Stablecoin issuers and digital asset custodians face sweeping new compliance rules in the United States, according to a new policy report from CertiK.
The analysis shows how federal legislation and market reforms are reshaping the industry’s future.
The report highlights three major developments: the GENIUS Act, the CLARITY Act, and the SEC’s rescission of Staff Accounting Bulletin 121. Together they set clearer standards for stablecoin issuance, digital asset classification, and institutional custody.
“This report reveals a pivotal shift in how digital assets are regulated and supervised across the United States,” a CertiK spokesperson said.
“By analysing federal legislation and market structure proposals, as well as state-level obligations, the research highlights the operational demands that digital asset firms must meet in the coming years.”
The findings show banks and trust companies now have a clearer path to offering digital asset custody.
Stablecoin issuers must comply with uniform reserve and redemption rules. Multi-state operators face a universal baseline of cybersecurity and anti-money laundering requirements.
Key points include Senate proposals introducing tailored disclosures and expanding the CFTC’s oversight of digital commodity markets. The rescission of SAB 121 removes capital constraints on custodians, enabling broader bank participation.

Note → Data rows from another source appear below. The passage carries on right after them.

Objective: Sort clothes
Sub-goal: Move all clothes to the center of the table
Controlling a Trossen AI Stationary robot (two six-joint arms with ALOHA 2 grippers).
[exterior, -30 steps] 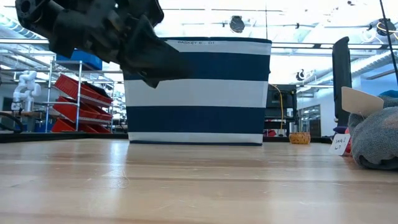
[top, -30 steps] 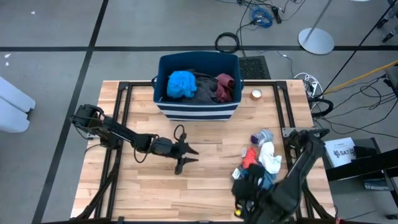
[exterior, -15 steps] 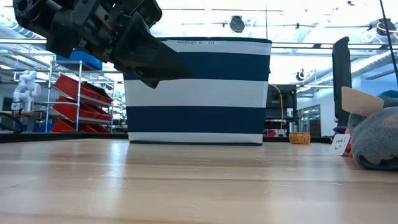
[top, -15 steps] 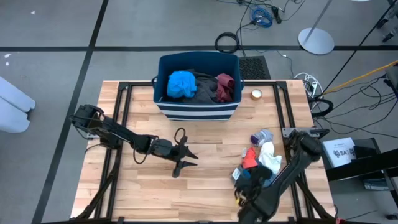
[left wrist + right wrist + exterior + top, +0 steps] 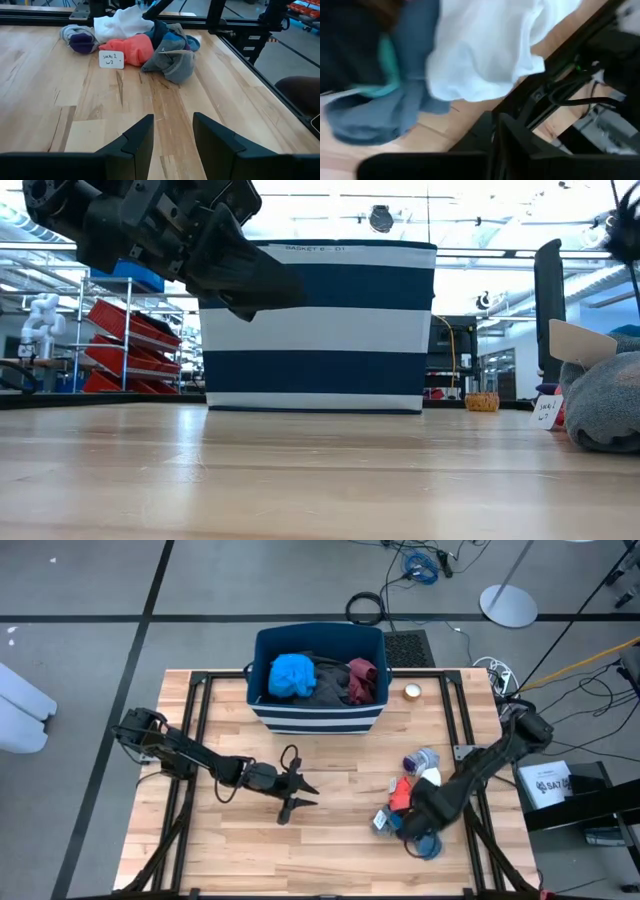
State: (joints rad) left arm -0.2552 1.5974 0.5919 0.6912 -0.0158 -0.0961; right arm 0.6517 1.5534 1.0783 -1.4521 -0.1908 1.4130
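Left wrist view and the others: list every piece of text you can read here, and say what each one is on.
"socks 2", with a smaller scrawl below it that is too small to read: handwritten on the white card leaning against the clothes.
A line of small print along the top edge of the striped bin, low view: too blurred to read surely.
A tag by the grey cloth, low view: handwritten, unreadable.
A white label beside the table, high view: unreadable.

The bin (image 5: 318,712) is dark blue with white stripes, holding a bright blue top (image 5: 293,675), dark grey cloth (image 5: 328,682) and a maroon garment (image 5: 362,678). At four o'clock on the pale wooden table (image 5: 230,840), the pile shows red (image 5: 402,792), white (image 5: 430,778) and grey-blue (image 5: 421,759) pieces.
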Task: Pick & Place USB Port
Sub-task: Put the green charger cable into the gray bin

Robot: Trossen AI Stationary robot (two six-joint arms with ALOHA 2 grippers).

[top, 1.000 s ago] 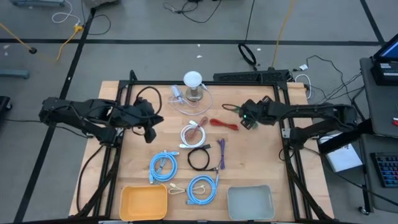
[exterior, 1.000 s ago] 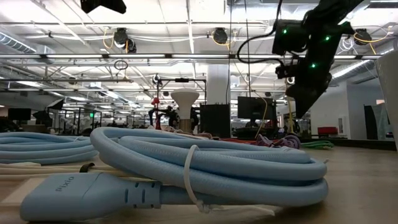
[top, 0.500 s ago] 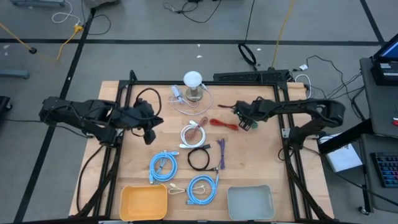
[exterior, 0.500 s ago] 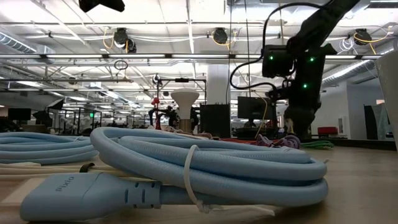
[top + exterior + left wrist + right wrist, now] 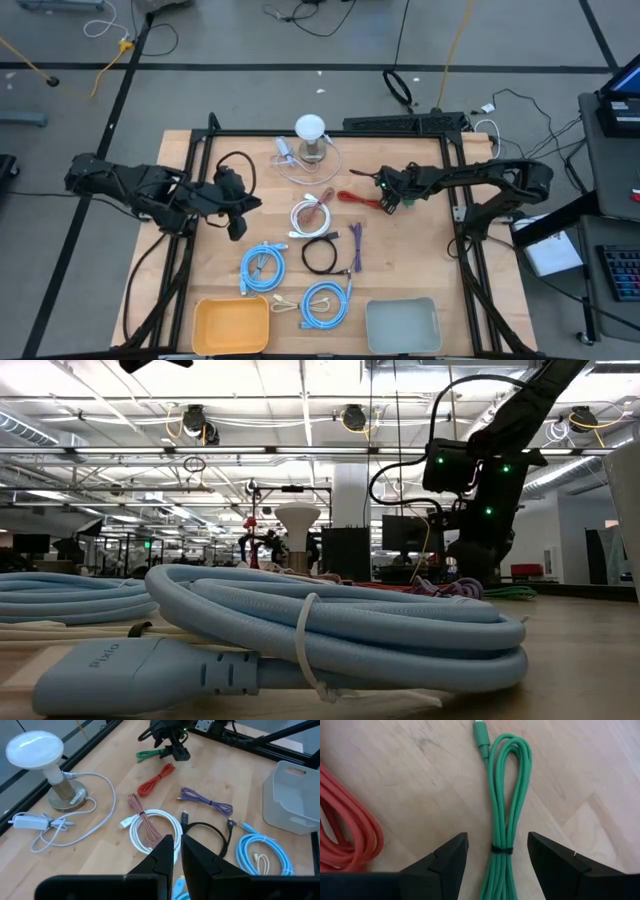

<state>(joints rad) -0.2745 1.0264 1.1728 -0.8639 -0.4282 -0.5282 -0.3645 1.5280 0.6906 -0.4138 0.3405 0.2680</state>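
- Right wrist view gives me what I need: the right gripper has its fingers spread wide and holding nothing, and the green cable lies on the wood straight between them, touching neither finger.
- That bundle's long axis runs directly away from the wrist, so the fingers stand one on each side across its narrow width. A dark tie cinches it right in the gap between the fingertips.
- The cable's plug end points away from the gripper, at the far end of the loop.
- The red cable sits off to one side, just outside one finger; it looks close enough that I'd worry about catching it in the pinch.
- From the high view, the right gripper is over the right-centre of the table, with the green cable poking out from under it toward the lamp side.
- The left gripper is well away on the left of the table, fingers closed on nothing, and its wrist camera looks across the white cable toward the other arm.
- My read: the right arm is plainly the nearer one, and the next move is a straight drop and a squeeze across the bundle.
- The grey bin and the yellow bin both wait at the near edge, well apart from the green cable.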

Despite progress, fragmented state licensing regimes continue to create a preemption gap for multi-state operators.
Institutional pilots such as the Regulated Liability Network and Project Guardian show accelerating adoption of permissioned settlement infrastructure.
Other themes include state-level frameworks, blockchain analytics, and improvements in code auditing standards for smart contract security.
CertiK says that financial institutions are shifting focus toward permissioned digital assets, with cross-jurisdictional compliance seen as a competitive advantage.